The x matric can be obtained with x <- model.matrix(object = Y ~ X1 + X2, data = train )[, -1]
NA values need to be removed in y since model.matrix does that for x.
If alpha=0 then a ridge regression model is fit, and if alpha=1 then a lasso model is fit.
library(glmnet)
train <- read.csv("train.csv", header = T, na.strings = "?", stringsAsFactors = T)

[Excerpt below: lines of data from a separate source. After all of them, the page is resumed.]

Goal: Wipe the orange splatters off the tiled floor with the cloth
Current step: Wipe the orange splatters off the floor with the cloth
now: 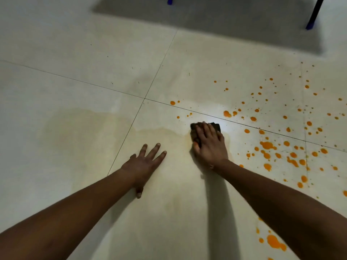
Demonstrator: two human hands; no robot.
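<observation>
My right hand (210, 145) lies flat on a small dark cloth (216, 127) and presses it against the pale tiled floor (93, 76); only the cloth's far edge and left side show past the fingers. Orange splatters (266, 145) dot the tiles to the right of the cloth, with a few drops (172, 103) just beyond it and a bigger blot (273, 241) near my right forearm. My left hand (144, 164) rests flat on the floor with fingers spread, to the left of the cloth. A faint yellowish wet smear (90, 128) spreads left of the hands.
Dark grout lines (144, 98) cross just beyond my left hand. Two dark furniture legs with blue feet stand at the top, one (312, 17) at the right and one (170, 0) near the middle, with a grey shadow beneath them.
</observation>
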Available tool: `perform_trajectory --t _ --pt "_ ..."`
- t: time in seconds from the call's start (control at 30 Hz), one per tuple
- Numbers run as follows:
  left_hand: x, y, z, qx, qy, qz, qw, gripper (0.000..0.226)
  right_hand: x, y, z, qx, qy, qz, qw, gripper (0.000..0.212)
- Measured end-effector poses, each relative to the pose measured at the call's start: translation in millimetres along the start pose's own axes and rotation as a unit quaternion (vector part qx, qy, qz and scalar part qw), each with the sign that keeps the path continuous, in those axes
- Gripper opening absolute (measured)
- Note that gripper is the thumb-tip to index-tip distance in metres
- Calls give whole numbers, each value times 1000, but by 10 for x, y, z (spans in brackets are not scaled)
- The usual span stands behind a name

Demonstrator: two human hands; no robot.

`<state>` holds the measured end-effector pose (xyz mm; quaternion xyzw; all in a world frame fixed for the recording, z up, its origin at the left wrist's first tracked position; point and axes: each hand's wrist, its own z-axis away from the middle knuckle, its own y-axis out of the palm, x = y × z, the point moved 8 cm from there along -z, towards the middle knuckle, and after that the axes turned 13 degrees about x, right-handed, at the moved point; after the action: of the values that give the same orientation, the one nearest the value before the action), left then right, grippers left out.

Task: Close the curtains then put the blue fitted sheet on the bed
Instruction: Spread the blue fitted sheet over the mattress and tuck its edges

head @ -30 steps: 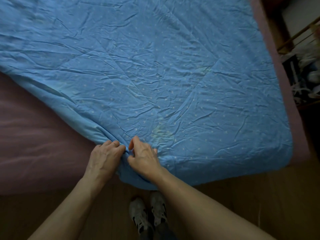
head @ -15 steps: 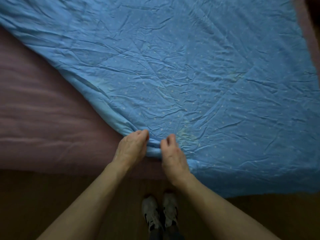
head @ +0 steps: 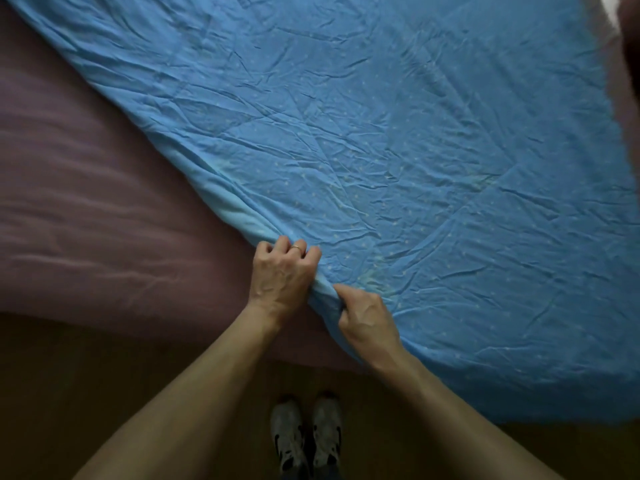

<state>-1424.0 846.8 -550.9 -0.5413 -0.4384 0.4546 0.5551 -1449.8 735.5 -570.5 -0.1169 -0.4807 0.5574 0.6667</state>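
While I watch from the head cam, both hands sit at the near corner of the blue fitted sheet [head: 398,133], approx. mid-frame. The left hand [head: 282,277] has its fingers curled over the sheet's folded edge, knuckles up, w/ a thin ring [head: 297,248] on one finger. The right hand [head: 367,320] pinches the bunched fold just beside it, thumb on top, fingers tucked under the cloth. The hands are nearly touching, w/ only that ridge of fabric between them. The sheet lies wrinkled across the far and right part of the bed [head: 86,220], its edge running diagonally; the purple surface at left is uncovered. At btm right the sheet hangs over the bed's near side. Two pale shoes [head: 306,434] stand on the wooden floor [head: 104,393] below.
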Motion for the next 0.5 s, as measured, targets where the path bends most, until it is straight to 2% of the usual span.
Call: perform_trajectory --t 0.07,0.13,0.2,0.4,0.5 --pt "141 -74 -62 -28 -30 -21 999 6 98 -34 31 0 -23 17 1000 45" --pt "284 -110 -110 -45 -59 -46 996 8 190 -98 63 -5 -33 53 998 23" --pt "445 -145 -132 -61 -92 -66 992 8 234 -154 76 -1 -23 88 996 14" --pt "923 -170 29 -81 -160 -33 983 14 297 -63 108 10 19 187 982 22" --pt "1047 -161 172 -81 -142 -3 987 13 372 41 127 26 34 201 979 23"
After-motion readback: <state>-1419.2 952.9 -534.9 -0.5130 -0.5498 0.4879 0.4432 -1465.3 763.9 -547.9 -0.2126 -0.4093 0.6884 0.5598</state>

train1 <- subset(train, !is.na(Age))
x <- model.matrix(object = Survived ~ Sex + Pclass + Age + SibSp, data = train1)
y <- train1$Survived
model <- glmnet(x, y, alpha = 0, family = "gaussian")

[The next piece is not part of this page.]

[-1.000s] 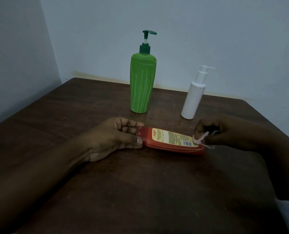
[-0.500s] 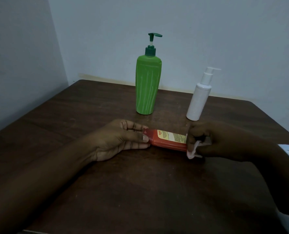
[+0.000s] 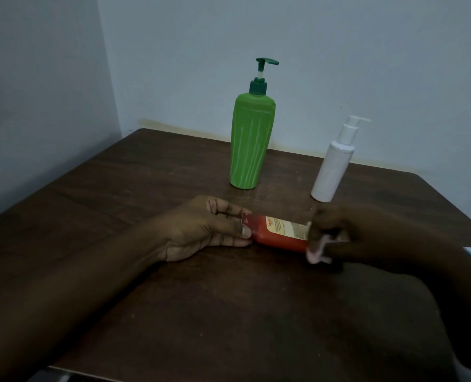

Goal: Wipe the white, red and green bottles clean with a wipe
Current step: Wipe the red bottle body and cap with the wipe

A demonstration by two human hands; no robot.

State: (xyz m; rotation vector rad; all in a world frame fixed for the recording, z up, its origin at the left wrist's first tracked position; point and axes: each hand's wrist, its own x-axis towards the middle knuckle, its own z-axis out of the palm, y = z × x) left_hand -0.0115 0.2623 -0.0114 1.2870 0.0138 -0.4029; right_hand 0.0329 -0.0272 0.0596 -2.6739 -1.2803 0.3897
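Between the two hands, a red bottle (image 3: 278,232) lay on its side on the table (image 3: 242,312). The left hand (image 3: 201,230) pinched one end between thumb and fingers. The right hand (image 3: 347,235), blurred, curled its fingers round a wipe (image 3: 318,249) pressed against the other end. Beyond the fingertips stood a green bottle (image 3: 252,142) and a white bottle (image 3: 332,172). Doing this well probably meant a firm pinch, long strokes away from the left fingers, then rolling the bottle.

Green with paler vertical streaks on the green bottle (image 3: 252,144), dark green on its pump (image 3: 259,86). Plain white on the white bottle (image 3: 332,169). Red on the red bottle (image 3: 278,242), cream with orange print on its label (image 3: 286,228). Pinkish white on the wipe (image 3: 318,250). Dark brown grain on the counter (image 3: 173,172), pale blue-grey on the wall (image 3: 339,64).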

test <- read.csv("test.csv", header = T, na.strings = "?", stringsAsFactors = T)
test$Age[is.na(test$Age)] <- mean(test$Age, na.rm = TRUE)
test$Survived <- predict(object = model, newx = )
My first submission file
All females in better than 3rd class survived, and everyone under 14 in better than 3rd class:
test <- read.csv("test.csv", header = T, na.strings = "?", stringsAsFactors = T)
test$Survived <- as.integer(
(test$Sex == "female" & test$Pclass < 3) |
(test$Pclass < 3 & !is.na(test$Age) & test$Age < 14)
)
write.csv(test[,c("PassengerId","Survived")], "submission.csv", quote = F, row.names = F)
This worked and received a public score of 0.78468, placing me 1783 on the leaderboard.
Examining the variables
train <- read.csv("train.csv", header = T, na.strings = "?", stringsAsFactors = T)
model <- glm(Survived ~ Sex + Age + Pclass + SibSp + Parch + Fare, data = train)
summary(model)
Submission based on glm
train <- read.csv("train.csv", header = T, na.strings = "?", stringsAsFactors = T)
train$Age[is.na(train$Age)] <- round(mean(train$Age, na.rm = TRUE), digits = 2)
model <- glm(Survived ~ Sex + Age + Pclass + SibSp + Parch + Fare, data = train)
test <- read.csv("test.csv", header = T, na.strings = "?", stringsAsFactors = T)
test$Age[is.na(test$Age)] <- round(mean(test$Age, na.rm = TRUE), digits = 2)
test$Predict <- predict(object = model, newdata = test)
test$Survived <- as.integer(test$Predict > 0.75)
write.csv(test[,c("PassengerId","Survived")], "submission.csv", quote = F, row.names = F)
This scored 0.75
train <- read.csv("train.csv", header = T, na.strings = "?", stringsAsFactors = T)
train$Age[is.na(train$Age)] <- round(mean(train$Age, na.rm = TRUE), digits = 2)
model <- glm(Survived ~ Sex + Age + Pclass + SibSp + Parch + Fare, data = train)
test <- read.csv("test.csv", header = T, na.strings = "?", stringsAsFactors = T)
test$Age[is.na(test$Age)] <- round(mean(test$Age, na.rm = TRUE), digits = 2)
test$Predict <- predict(object = model, newdata = test)
test$Survived <- round(test$Predict, digits = 0)
write.csv(test[,c("PassengerId","Survived")], "submission.csv", quote = F, row.names = F)
this improved the score to 0.76555, but still not as good as first guestimate.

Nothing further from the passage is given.